While the structure-function relationship is beginning to be understood, the ATP-driven conformational changes that occur in the ClpB hexamer are unknown. Moreover, it remains unclear how the nucleotide-driven conformational changes are coupled to substrate recognition and binding. To provide the structural basis for substrate binding, we determined the single-particle, cryo-EM reconstruction of the ATP-activated state of ClpB (EMDB: 1244) by examining the structure of a ClpB mutant that binds but does not hydrolyze ATP (Trap-ATP). In addition, we also obtained single-particle reconstructions of ClpB wild-type in the AMPPNP (EMDB: 1243), ADP (EMDB: 1242), and nucleotide-free states (EMDB: 1241). Each structure represents a snapshot of ClpB in a different nucleotide-state, and together the structures provide a molecular understanding of the ATP-driven conformational changes as they may occur in solution (Lee et al.

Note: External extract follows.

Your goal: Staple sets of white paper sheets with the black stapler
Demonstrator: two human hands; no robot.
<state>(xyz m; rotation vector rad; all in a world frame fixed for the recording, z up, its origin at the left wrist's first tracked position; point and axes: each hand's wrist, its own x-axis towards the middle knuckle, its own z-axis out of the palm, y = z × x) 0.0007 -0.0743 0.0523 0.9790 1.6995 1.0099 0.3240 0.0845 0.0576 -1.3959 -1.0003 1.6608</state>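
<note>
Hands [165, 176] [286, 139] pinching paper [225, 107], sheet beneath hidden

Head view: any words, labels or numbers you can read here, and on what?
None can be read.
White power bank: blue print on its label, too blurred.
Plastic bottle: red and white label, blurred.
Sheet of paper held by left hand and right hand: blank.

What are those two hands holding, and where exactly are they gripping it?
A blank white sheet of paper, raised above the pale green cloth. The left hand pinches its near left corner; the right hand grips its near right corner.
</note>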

Mol. Cell 2007).

More recently, we have focused on Hsp104 the yeast ortholog of ClpB. In addition to its role in induced thermotolerance development, Hsp104 is also required for the inheritance and maintenance of all amyloid-forming yeast prions. Surprisingly, Hsp104 was proposed to be an atypical AAA+ machine that differs in three-dimensional structure from ClpB. To address this issue, we determined the cryoEM structures of an Hsp104 Trap variant in the ATP-bound state (EMDB: 1631) and the structure of an Hsp104-T4 Lysozyme chimera (EMDB: 1630), which has gained the ability to rescue heat-aggregated proteins in the absence of Hsp70/40 chaperones (Lee et al. PNAS 2010). Our work provides direct evidence that Hsp104 is not an atypical AAA+ machine as previously proposed, but resembles ClpB and other AAA+ machines in three-dimensional structure. To understand the role of the M-domain in protein disaggregation, we generated Hsp104-ClpB chimeras that feature the M-domain from the orthologous protein and demonstrated for the first time that the M-domain directly controls the ClpB/Hsp104 protein remodeling activities in a species-specific and Hsp70-dependent manner (Sielaff and Tsai, JMB 2010) and is required for Hsp70 binding that activates the Hsp104 motor (Lee et al. PNAS 2013).